The Dauphin
In the years 1415 and 1417, the two oldest surviving sons of Charles VI of France died in quick succession: first Louis, then Jean. Both brothers had been in the care of the Duke of Burgundy. Yolande was the protectress of her son-in-law, Charles, who became the new Dauphin. She refused Queen Isabeau's orders to return Charles to the French Court, reportedly replying, "We have not nurtured and cherished this one for you to make him die like his brothers or to go mad like his father, or to become English like you. I keep him for my own. Come and take him away, if you dare."
On 29 April 1417, Louis II of Anjou died of illness, leaving Yolande, at age 33, in control of the House of Anjou. She acted as regent for her son because of his youth. She also had the fate of the French royal house of Valois in her hands. Her young son-in-law, the Dauphin Charles, was exceptionally vulnerable to the designs of the English King, Henry V, and to his older cousin, John the Fearless, the Duke of Burgundy. Charles' nearest older relatives, the Dukes of Orléans and of Bourbon, had been made prisoners at the Battle of Agincourt and were held captive by the English. With his mother, Queen Isabeau, and the Duke of Burgundy allied with the English, Charles had no resources to support him other than those of the House of Anjou and the smaller House of Armagnac.

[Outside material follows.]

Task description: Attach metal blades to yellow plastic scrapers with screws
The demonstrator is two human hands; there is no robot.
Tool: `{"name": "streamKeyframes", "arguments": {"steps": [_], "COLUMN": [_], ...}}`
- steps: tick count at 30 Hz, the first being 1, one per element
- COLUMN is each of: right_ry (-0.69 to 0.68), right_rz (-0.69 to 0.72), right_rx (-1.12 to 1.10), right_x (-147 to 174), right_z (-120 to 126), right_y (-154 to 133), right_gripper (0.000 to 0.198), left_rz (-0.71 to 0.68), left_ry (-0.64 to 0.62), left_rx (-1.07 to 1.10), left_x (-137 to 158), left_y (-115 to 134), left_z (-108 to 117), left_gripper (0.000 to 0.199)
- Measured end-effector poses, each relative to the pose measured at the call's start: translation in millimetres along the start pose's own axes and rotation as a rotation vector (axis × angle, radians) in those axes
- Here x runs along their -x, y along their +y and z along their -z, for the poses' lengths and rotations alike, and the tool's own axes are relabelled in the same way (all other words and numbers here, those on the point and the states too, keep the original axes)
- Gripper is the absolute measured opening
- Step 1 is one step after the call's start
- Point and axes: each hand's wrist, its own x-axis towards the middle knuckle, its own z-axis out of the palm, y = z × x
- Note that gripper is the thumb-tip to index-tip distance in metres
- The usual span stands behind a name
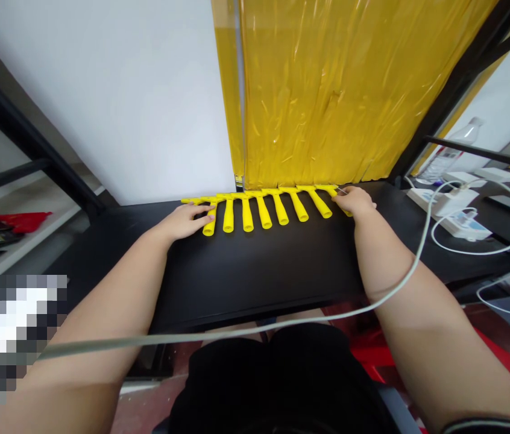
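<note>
On the table (pixel 255 271), the handles (pixel 263 212) lay in a nine-to-three row, tubes pointing five-to-six o'clock — left hand (pixel 187 221) loosely spread at nine; right hand (pixel 357 200) curled at three, grip unclear to me.

Right-end piece (pixel 333 191): mostly behind right hand (pixel 358 199), only bits show.
Right fingertips: partly hidden, grip unclear.
Sliver (pixel 342 191): at those fingertips, too small to tell.
Left-end piece (pixel 208 229): partly covered by fingers of left hand (pixel 187 222).
Left forearm (pixel 114 301): cut off at bottom edge.
Right forearm (pixel 399 271): crossed by cable (pixel 309 320), cut off lower right.
Patch (pixel 15 337): pixelated, contents hidden; cable's left stretch lost near it.
Bottle (pixel 451 150): print too small to read.
Box (pixel 467 224): label unreadable.
Red item (pixel 22 222): left shelf, blurred, can't tell what.
Yellow film (pixel 336 90), white panel (pixel 146 90): tops cut off.
</note>
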Motion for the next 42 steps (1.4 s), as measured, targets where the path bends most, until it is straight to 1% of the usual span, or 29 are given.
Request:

Following the assassination of John the Fearless at Montereau in 1419, his son Philip the Good succeeded him as Duke of Burgundy. With Henry V of England, he forced the Treaty of Troyes (21 May 1420) on the mentally-ill King Charles VI. The treaty designated Henry as "Regent of France" and heir to the French throne. Following this, the Dauphin Charles was declared disinherited in 1421. When both Henry V of England and Charles VI of France died in 1422 (on 31 August and 21 October, respectively), the Dauphin Charles, at age 19, legitimately became Charles VII of France. Charles' title was challenged by the English and their Burgundian allies, who supported the candidacy of Henry VI of England, the infant son of Henry V and Catherine of Valois, Charles' own sister, as king of France. This set the stage for the last phase of the Hundred Years' War: the "War of Charles VII".
In this struggle, Yolande played a prominent role in surrounding the young Valois king with advisors and servants associated with the House of Anjou. She maneuvered John VI, Duke of Brittany, into breaking an alliance with the English, and was responsible for a soldier from the Breton ducal family, Arthur de Richemont, becoming Constable of France in 1425. Yolande's early and strong support of Joan of Arc, when others had doubts, suggests her possible larger role in orchestrating Joan's appearance on the scene. Yolande unquestionably practiced realistic politics. Using the Constable de Richemont, Yolande was behind the forceful removal of several of Charles VII's less desirable advisors. The worst, La Trémoille, was attacked and forced from the court in 1433. Yolande was not averse to recruiting beautiful women and coaching them to become the mistresses of influential men who would spy on them on her behalf. She had a network of such women in the courts of Lorraine, Burgundy, Brittany, and her son-in-law.
The contemporary chronicler Jean Juvenal des Ursins (1433–44), Bishop of Beauvais, described Yolande as "the prettiest woman in the kingdom." Bourdigné, chronicler of the house of Anjou, says of her: "She who was said to be the wisest and most beautiful princess in Christendom." Later, King Louis XI of France recalled that his grandmother had "a man's heart in a woman's body." A twentieth-century French author, Jehanne d'Orliac, wrote one of the few works specifically on Yolande, and noted that the duchess remains unappreciated for her genius and influence in the reign of Charles VII. "She is mentioned in passing because she is the pivot of all important events for forty-two years in France", while "Joan was in the public eye only eleven months."
Yolande retired to Angers, and then to Saumur, where she died at the Château de Tuce-de-Saumur on 14 December 1443.